Below is a listing; copy all of it exactly.

Collected material Block Start

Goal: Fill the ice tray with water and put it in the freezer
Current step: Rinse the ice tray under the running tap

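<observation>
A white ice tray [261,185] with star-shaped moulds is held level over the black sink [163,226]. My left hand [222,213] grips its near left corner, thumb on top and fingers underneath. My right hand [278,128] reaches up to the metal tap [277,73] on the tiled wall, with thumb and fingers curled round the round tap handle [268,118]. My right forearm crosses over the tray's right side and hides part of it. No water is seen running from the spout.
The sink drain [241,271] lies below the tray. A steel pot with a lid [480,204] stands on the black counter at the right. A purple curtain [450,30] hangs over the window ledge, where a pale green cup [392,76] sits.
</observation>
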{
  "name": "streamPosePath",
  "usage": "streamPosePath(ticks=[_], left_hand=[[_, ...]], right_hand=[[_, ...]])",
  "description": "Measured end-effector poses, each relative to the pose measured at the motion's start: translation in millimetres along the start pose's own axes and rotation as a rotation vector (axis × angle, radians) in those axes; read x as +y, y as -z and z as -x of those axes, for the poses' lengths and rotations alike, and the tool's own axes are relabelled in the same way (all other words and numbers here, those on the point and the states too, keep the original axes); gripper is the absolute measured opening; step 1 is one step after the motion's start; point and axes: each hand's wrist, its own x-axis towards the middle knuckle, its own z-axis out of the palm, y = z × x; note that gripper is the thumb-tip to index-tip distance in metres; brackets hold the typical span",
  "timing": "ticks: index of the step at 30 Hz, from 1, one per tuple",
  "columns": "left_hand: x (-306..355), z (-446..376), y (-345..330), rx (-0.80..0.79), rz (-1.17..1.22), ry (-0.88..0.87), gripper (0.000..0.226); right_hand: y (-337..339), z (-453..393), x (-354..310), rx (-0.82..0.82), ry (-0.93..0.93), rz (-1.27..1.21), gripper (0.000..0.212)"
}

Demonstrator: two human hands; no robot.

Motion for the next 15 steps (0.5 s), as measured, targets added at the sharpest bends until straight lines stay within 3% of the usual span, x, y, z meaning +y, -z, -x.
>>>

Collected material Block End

- [Output]
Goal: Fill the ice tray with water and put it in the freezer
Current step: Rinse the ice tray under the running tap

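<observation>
A white ice tray [261,185] with star-shaped moulds is held level over the black sink [163,226]. My left hand [222,213] grips its near left corner, thumb on top and fingers underneath. My right hand [278,128] reaches up to the metal tap [277,73] on the tiled wall, with thumb and fingers curled round the round tap handle [268,118]. My right forearm crosses over the tray's right side and hides part of it. No water is seen running from the spout.
The sink drain [241,271] lies below the tray. A steel pot with a lid [480,204] stands on the black counter at the right. A purple curtain [450,30] hangs over the window ledge, where a pale green cup [392,76] sits.
</observation>
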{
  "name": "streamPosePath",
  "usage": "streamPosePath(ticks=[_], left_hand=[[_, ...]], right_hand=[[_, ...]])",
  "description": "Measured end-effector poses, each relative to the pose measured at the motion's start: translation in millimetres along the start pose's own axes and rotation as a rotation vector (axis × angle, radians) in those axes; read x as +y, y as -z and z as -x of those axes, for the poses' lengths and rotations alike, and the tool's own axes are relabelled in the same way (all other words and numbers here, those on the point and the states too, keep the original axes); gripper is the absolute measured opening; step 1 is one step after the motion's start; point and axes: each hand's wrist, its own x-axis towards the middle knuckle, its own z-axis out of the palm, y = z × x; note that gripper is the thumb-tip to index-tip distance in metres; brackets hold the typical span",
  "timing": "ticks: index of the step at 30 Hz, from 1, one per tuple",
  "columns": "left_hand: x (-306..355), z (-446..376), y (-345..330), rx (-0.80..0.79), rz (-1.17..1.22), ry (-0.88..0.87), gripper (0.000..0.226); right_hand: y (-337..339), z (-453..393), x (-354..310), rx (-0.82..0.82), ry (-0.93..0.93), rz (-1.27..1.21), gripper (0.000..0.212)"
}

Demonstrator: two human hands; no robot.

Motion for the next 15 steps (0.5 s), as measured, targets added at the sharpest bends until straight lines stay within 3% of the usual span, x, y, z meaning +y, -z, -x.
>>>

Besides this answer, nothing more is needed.